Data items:
_ _ _
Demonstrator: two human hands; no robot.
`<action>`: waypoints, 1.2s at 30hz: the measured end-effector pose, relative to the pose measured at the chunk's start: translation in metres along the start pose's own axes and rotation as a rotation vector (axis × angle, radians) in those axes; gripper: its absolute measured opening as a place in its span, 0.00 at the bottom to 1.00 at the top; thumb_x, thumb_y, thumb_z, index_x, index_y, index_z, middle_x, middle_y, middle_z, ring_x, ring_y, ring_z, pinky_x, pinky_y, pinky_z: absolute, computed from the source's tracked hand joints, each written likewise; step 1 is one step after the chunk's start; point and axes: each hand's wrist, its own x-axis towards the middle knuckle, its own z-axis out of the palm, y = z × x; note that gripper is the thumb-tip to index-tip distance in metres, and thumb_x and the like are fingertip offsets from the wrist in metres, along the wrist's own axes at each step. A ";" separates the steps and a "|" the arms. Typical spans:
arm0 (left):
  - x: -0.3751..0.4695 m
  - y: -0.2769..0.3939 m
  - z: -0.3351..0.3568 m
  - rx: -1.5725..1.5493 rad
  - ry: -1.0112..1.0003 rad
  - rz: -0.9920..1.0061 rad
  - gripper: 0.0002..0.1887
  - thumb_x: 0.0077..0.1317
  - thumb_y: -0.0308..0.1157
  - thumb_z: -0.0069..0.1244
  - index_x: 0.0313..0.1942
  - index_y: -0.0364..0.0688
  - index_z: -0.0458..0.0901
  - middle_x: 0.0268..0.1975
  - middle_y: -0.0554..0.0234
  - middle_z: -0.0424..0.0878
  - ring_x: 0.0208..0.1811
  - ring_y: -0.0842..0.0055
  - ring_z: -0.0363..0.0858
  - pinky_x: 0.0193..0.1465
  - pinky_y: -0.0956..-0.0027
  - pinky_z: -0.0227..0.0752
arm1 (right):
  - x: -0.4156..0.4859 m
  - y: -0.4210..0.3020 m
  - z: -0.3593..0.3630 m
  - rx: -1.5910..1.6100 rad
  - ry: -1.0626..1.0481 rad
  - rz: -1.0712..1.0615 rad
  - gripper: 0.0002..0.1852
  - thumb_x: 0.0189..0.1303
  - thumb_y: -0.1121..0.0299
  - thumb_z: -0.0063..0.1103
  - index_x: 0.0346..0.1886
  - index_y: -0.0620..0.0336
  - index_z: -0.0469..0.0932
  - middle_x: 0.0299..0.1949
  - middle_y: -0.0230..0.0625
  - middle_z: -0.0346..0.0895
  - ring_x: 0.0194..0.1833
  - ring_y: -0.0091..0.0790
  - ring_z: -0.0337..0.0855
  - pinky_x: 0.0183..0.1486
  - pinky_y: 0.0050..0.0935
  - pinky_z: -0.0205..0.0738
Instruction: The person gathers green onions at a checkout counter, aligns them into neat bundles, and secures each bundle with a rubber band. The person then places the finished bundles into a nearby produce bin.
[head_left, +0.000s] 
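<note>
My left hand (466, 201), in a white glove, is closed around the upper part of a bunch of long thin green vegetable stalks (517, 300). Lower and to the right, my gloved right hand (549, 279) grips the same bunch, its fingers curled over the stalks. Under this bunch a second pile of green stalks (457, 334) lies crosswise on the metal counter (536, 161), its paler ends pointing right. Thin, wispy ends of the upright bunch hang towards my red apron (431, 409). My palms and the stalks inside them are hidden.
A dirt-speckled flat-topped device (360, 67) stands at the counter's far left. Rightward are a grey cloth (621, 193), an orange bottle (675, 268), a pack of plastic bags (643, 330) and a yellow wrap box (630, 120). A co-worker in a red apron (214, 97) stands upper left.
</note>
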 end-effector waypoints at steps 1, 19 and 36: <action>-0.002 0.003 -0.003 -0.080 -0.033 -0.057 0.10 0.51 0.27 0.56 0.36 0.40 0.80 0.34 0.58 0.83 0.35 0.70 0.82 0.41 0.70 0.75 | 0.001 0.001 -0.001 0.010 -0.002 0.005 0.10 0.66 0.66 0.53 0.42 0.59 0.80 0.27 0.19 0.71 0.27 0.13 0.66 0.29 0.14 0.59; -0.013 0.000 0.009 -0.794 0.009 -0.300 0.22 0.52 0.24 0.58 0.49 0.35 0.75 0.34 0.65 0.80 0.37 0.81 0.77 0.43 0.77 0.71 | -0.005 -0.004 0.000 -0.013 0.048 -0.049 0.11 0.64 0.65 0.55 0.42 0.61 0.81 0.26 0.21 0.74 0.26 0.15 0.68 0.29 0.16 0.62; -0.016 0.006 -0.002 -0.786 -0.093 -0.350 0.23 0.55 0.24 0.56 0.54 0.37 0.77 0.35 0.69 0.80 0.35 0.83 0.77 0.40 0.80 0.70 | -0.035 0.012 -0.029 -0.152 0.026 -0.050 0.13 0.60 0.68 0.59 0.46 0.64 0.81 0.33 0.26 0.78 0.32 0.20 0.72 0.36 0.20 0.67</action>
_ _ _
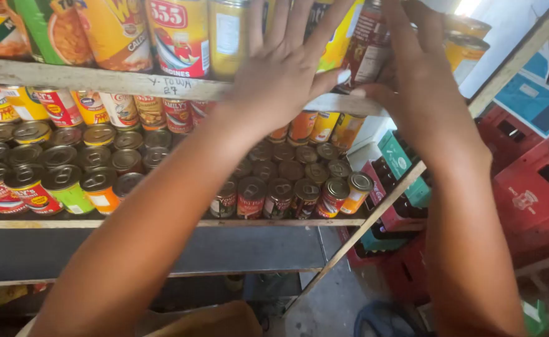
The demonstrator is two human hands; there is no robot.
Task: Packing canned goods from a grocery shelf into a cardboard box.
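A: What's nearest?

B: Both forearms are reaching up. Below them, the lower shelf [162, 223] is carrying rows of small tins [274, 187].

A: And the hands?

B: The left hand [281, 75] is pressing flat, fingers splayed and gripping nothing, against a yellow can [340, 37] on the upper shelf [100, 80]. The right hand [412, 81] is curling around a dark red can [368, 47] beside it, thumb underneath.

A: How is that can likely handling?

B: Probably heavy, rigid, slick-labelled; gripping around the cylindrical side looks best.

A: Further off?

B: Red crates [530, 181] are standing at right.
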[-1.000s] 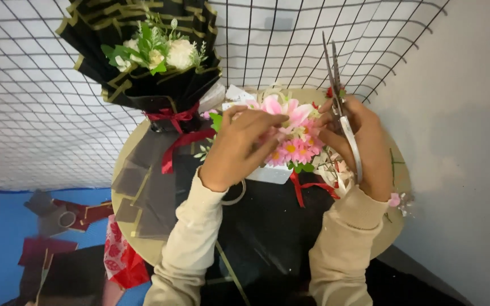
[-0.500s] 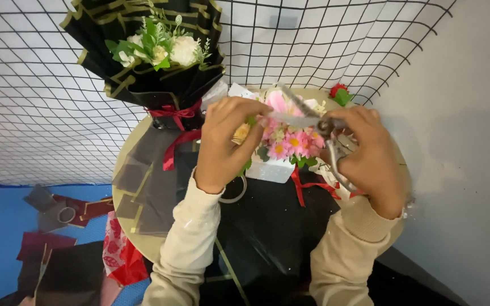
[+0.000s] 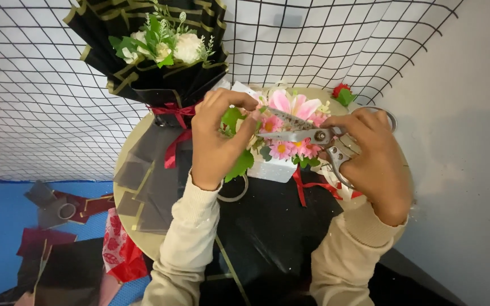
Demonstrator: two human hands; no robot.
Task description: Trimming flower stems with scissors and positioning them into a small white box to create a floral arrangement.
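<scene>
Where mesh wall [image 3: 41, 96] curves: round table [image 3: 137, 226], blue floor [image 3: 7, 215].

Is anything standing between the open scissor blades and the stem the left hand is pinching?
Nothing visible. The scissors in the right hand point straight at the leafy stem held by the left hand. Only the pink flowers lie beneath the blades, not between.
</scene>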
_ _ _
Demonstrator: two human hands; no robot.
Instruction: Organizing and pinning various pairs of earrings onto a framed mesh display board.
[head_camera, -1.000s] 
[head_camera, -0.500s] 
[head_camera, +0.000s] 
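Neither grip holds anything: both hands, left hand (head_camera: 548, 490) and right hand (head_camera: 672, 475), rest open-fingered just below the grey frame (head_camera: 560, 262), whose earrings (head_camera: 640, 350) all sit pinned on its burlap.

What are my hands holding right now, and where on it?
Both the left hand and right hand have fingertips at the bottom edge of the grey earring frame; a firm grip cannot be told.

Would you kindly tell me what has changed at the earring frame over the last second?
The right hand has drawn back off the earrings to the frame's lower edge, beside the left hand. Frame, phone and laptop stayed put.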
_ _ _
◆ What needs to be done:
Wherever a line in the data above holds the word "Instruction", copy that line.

◆ Response:
Instruction: The person gathers green onions at a checkout counter, aligns them into neat bundles, and secures each bundle with a rubber band. The person then places the finished bundles into a nearby produce bin.
Instruction: Organizing and pinning various pairs of earrings onto a framed mesh display board.

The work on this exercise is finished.